■ WHAT YOU HAVE TO DO ■
The response must consist of each line in the listing that has the word "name" in it.

*** Opening of INPUT DATA ***

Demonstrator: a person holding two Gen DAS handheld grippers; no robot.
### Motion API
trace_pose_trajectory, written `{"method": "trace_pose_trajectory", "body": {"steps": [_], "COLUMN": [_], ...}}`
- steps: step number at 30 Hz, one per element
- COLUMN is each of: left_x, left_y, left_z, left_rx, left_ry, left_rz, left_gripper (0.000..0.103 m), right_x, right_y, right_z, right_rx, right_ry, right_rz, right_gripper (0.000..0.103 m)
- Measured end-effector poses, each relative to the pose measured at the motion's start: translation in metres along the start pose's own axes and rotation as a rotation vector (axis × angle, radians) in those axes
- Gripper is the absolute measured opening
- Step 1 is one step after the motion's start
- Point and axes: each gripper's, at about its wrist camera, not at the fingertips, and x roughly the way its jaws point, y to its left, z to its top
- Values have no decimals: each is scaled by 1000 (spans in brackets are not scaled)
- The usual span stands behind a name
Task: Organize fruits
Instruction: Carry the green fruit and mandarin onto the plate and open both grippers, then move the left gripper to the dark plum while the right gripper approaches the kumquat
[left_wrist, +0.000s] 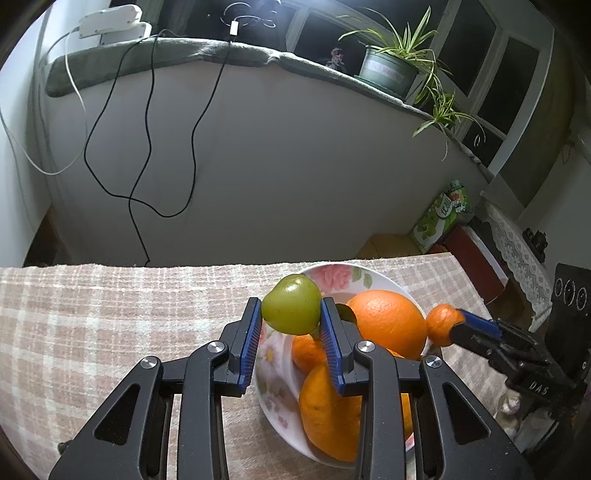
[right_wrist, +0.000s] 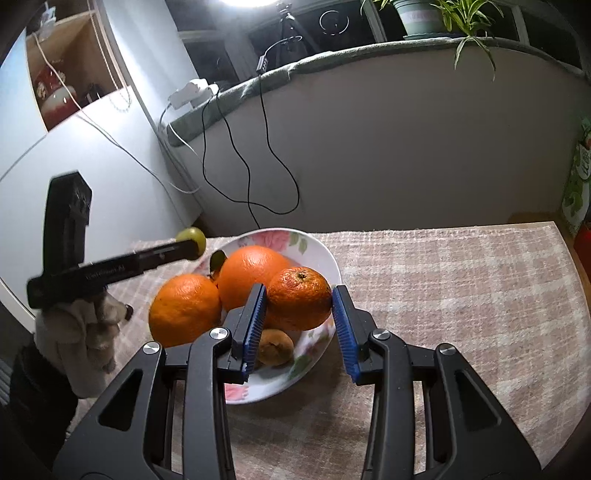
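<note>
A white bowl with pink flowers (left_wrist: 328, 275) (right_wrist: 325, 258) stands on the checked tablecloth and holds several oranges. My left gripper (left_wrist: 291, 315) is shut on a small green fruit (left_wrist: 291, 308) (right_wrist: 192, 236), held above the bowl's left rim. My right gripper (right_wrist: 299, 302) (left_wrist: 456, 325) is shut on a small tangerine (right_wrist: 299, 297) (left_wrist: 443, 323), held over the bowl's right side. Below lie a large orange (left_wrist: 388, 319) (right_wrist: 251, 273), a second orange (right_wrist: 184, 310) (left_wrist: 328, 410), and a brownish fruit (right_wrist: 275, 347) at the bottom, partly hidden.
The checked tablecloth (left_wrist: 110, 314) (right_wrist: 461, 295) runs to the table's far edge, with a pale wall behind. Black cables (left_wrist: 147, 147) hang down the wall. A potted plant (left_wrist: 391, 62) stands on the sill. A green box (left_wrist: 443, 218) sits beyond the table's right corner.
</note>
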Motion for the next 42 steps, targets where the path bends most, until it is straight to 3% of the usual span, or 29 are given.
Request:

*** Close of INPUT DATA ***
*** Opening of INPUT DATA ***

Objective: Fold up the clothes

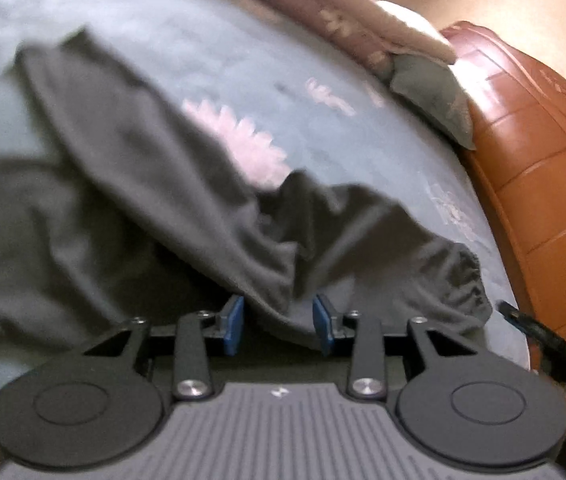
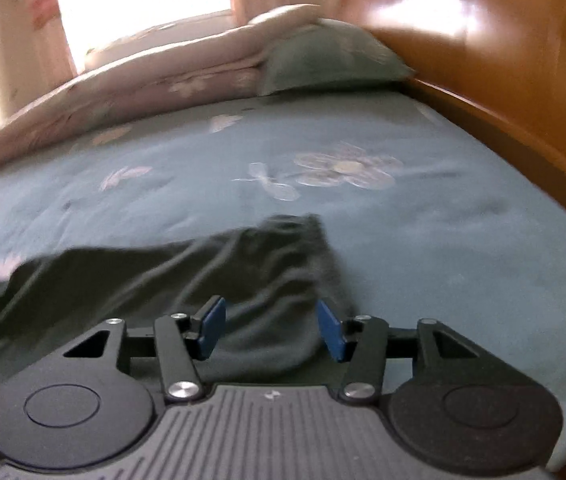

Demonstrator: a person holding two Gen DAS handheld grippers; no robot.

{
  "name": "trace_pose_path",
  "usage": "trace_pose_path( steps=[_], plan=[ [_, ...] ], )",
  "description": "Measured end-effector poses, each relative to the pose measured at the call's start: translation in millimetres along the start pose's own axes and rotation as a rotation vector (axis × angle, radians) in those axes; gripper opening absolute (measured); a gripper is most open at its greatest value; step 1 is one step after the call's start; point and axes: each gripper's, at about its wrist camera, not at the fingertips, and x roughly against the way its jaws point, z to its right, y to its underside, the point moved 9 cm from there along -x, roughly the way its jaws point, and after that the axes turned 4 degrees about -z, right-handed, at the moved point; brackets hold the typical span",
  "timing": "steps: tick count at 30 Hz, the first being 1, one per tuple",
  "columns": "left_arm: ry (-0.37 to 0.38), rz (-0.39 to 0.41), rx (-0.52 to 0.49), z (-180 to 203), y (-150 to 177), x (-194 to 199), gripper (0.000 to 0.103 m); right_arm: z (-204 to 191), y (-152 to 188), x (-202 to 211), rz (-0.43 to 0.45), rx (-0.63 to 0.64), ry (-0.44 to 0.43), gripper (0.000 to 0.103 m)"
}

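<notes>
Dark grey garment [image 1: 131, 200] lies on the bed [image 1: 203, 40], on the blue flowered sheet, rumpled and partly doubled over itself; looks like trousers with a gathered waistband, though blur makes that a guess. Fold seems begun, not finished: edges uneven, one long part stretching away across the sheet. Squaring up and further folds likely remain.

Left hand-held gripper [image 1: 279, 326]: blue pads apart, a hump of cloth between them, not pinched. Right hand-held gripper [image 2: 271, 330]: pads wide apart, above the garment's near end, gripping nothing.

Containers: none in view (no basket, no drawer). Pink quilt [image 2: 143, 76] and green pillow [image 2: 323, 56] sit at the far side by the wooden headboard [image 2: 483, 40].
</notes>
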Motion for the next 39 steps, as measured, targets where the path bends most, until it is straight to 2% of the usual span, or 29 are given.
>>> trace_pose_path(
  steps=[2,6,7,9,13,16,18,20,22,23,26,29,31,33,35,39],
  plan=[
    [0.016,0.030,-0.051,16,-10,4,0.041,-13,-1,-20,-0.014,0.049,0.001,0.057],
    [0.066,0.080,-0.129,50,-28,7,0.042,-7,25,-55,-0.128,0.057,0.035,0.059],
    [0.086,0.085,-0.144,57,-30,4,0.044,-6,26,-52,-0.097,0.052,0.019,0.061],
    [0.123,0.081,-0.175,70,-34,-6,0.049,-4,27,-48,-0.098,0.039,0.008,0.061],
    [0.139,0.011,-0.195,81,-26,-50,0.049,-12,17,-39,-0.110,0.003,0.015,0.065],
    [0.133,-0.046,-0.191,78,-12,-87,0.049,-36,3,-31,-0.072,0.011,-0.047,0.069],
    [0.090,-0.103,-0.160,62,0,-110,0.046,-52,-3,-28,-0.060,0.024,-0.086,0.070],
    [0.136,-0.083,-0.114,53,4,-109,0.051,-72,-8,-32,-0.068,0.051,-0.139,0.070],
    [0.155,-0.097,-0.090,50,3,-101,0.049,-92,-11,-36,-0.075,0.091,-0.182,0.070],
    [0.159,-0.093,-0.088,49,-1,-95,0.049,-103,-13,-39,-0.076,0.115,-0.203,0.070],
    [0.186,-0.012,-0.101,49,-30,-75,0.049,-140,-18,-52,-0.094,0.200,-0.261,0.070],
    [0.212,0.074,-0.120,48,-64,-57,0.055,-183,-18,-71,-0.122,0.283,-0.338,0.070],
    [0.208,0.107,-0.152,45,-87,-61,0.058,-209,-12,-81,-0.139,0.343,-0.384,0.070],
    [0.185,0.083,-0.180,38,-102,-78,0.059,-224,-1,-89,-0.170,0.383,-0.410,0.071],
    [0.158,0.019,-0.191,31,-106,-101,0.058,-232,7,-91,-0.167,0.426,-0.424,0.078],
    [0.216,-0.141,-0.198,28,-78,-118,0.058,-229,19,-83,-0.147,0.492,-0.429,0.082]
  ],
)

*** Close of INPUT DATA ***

■ EXERCISE RESPONSE ■
- The usual span stands behind a name
  "name": "trace_pose_path",

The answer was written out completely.